9.7 Using Python's tkinter library to create a GUI
This summary uses a graphical user interface (GUI, graphical user Interface) framework for Python--tkinter.
The Tkinter GUI consists of a few widgets (Widge). Widgets: Objects such as text boxes, buttons, labels, and check buttons. Figure 9-6: Tkinter's Hello World
When MyLabel calls the grid () method, the location of the MyLabel is told to the layout manager, and the grid () function arranges the widget in a two-dimensional table.
Coding:
#!/usr/bin/env python # coding=utf-8 #用于构建树管理器界面的Tkinter小部件 from numpy import * tkinter import * Import Regtrees def Redraw (Tols, Toln): Pass Def drawnewtree (): Pass root = Tk () Label (root, Text = "Plot Place Holder"). Grid (row= 0, columnspan=3) #设置文本, line No. 0, the row value from 0 is 3, Label (root, Text = "Toln"). Grid (Row=1, column=0) Tolnentry = Entry (Root) #Entry为允许单行文本输入的文本框, set the text box, and then position the 1th row, column 1th, and then insert the value Tolnentry.grid (row=1, column=1) tolnentry.i
Nsert (0, "ten") Label (Root, text= "Tols"). Grid (row=2, column=0) Tolsentry = Entry (root) Tolsentry.grid (row=2, Column=1) Tolsentry.insert (0, "1.0") Button (root, Text = "Redraw", Command=drawnewtree). Grid (Row=1, column=2, rowspan=3) #
Botton button, set 1th row 2nd, column value is 3 Chkbtnvar = Intvar () #IntVar为按钮整数值小部件 Chkbtn = Checkbutton (root, Text = "Model tree", variable = chkbtnvar) Chkbtn.grid (row=3, column=0, ColumnSpan = 2) re Draw.rawdat = Mat (regtrees.loaddataset("Sine.txt")) Redraw.testdat = Arange (min (redraw.rawdat[:,0)), Max (redraw.rawdat[:,0), 0.01) Redraw (1.0,10) Root.mainloop ()
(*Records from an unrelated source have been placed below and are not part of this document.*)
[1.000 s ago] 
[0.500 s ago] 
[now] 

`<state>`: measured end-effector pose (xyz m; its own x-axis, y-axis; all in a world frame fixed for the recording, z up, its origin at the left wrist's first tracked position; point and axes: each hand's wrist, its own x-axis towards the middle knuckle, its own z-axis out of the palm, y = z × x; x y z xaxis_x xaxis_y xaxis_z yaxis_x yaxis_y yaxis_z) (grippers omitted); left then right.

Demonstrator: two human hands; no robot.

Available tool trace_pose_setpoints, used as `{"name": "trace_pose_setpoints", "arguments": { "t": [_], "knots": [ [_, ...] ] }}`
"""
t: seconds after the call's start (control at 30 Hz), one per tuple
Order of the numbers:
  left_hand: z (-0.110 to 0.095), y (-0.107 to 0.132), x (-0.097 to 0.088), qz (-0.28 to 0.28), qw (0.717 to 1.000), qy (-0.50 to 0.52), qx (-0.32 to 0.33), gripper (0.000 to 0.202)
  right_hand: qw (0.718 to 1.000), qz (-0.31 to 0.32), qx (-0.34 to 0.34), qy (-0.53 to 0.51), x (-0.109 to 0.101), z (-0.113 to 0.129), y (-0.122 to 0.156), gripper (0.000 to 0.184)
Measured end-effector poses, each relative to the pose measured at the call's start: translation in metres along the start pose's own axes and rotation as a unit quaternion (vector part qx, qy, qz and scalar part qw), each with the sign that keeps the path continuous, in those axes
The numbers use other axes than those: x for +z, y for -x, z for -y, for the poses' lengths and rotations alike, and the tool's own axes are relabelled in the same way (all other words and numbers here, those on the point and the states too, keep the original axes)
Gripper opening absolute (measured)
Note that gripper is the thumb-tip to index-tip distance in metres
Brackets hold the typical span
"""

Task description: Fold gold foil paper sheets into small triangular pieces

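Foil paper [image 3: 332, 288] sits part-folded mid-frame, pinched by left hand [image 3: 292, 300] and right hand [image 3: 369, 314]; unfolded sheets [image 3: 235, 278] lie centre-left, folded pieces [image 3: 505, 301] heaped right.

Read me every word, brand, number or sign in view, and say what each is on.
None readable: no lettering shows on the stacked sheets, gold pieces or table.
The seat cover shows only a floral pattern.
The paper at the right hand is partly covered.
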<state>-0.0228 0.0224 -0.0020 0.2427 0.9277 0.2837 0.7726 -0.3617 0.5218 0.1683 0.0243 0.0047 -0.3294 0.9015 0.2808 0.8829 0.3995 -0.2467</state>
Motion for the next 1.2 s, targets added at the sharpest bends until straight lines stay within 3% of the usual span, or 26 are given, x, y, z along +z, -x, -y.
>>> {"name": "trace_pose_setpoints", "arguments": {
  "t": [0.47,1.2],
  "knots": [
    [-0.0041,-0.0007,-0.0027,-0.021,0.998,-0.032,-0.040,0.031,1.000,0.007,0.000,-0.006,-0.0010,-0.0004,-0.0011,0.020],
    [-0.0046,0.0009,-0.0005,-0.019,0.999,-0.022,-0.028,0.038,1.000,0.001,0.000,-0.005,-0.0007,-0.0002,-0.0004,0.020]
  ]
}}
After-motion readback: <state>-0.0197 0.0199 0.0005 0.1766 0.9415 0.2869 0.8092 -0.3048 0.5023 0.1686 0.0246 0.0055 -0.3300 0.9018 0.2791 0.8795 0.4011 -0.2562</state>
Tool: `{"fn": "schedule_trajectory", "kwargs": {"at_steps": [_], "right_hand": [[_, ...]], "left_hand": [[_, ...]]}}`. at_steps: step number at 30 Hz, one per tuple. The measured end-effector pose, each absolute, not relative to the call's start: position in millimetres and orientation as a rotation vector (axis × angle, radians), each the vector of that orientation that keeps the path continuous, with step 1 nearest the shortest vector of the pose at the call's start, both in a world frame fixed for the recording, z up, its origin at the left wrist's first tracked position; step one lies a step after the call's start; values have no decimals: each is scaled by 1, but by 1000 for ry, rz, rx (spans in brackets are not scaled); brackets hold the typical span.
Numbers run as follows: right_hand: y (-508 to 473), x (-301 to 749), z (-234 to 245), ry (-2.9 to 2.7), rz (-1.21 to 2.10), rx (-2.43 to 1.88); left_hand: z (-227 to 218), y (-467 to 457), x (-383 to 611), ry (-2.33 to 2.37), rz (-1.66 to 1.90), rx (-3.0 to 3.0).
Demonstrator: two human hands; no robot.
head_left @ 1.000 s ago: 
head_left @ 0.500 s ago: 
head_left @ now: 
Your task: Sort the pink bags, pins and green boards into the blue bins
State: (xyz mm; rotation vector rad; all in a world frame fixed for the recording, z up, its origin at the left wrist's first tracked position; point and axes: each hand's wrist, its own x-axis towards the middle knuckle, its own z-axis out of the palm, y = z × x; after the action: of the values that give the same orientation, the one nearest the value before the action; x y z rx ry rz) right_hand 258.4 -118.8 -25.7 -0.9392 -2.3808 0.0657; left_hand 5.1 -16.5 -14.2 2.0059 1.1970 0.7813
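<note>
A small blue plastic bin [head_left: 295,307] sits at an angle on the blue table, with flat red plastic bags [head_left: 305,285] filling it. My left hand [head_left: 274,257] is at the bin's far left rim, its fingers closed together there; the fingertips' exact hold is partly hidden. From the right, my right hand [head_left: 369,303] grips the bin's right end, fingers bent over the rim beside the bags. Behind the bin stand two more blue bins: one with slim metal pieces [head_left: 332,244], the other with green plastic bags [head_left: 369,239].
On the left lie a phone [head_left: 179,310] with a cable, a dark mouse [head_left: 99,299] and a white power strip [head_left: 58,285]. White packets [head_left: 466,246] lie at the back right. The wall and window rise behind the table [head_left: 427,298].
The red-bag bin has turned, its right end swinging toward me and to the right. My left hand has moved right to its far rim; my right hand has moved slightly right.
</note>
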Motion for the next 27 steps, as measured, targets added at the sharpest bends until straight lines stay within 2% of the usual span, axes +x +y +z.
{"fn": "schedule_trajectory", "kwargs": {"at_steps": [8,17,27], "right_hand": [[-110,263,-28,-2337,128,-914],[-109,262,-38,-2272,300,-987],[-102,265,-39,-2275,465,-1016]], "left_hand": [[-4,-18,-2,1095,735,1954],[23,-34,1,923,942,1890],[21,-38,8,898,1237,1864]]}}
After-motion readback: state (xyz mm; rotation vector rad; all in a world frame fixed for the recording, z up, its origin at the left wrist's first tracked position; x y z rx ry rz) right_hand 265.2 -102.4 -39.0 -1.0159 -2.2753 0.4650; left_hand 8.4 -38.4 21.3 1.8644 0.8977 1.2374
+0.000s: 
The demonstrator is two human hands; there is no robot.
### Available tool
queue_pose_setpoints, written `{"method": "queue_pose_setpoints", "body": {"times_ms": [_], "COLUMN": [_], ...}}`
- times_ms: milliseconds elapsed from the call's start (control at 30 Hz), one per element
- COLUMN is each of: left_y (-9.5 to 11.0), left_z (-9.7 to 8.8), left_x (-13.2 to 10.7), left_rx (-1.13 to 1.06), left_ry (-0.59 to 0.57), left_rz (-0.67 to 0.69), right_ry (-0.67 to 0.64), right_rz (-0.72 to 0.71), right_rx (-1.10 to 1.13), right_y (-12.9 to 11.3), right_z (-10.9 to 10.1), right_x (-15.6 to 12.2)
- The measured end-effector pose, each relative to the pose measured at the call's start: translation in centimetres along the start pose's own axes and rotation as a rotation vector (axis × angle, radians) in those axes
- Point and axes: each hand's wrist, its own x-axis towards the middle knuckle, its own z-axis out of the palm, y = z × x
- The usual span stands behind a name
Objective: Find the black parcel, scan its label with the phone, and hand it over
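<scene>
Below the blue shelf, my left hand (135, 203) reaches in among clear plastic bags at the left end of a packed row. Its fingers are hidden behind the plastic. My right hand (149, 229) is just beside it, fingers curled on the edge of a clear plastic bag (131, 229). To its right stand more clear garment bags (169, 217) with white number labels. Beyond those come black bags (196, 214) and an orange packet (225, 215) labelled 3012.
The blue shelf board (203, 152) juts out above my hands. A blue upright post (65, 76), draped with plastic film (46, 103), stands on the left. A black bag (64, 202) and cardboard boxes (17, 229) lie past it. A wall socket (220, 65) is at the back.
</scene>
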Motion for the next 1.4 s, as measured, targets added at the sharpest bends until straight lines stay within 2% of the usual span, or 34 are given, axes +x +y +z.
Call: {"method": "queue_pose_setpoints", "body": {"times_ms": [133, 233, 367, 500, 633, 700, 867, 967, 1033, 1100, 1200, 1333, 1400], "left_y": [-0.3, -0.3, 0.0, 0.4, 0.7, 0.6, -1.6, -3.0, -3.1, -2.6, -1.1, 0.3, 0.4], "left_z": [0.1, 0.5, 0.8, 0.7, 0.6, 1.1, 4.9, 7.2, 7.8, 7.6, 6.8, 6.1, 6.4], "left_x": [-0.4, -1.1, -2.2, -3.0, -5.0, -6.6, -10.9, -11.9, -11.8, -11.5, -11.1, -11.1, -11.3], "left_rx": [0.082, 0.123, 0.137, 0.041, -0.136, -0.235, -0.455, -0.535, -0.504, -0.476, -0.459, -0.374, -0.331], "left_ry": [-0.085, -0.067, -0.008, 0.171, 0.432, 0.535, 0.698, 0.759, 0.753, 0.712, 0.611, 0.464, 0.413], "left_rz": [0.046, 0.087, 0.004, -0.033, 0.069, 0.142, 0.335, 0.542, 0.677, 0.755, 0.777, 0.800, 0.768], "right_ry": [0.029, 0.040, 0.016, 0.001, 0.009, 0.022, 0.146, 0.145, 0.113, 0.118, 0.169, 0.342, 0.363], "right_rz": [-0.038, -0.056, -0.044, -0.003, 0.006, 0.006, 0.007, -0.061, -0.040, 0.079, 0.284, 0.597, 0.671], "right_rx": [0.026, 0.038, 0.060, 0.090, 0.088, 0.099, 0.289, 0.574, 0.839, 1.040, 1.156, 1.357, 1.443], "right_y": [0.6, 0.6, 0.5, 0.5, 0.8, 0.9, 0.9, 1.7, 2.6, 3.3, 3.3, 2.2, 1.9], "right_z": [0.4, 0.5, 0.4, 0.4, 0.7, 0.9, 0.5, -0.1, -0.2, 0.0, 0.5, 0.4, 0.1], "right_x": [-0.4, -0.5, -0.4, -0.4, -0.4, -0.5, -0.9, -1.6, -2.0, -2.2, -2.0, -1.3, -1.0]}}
Effect: Figure 9-7: Tree Manager created with multiple tkinter parts
Integrated Matplotlib and Tkinter
Matplotlib images can be drawn on the GUI. Matplotlib builds a program that includes a front-end, such as the plot, scatter functions, and also creates a backend that implements the interface between the drawing and the different applications, and changes the back end to draw the image in png,pdf,svg format files. Matplotlib sets the backend to Tkagg,tkagg to invoke agg on the selected GUI frame, rendering agg on the canvas.
Coding:
Import matplotlib matplotlib.use ("Tkagg") #设定后端为TkAgg from Matplotlib.backends.backend_tkagg Impo RT Figurecanvastkagg from matplotlib.figure import Figure def Redraw (Tols,toln): REDRAW.F.CLF () #清空之前的图像 REDRAW.A = Redraw.f.add_subplot #重新添加子图 if Chkbtnvar.get (): # Check whether the check box is checked to determine if the model tree or the regression tree if toln<2:toln=2 mytree = Regtrees.createtree (Redraw.rawdat, Regtree S.modelleaf, Regtrees.modelerr, (tols,toln)) Yhat = Regtrees.createforecast (Mytree, Redraw.testdat, RegTrees.mode Ltreeeval) Else:mytree = Regtrees.createtree (Redraw.rawdat, ops= (tols,toln)) Yhat = Regtrees.create ForeCast (Mytree, Redraw.testdat) redraw.a.scatter (redraw.rawdat[:,0), redraw.rawdat[:,1],s=5) #画真实值的散点图 ReD Raw.a.plot (redraw.testdat,yhat,linewidth=2.0) #画预测值的直线图 reDraw.canvas.show () def getinputs (): #获取用户输入的值, Toln expects to get an integer value, Tols expects to get a floating-point number, Try:toln = Int (Tolnentry.get ()) #在Entry部件调用get方法, except : Toln = ten print "Enter Integer for Toln" Tolnentry.delete (0,end) tolnentry.insert (0, "10"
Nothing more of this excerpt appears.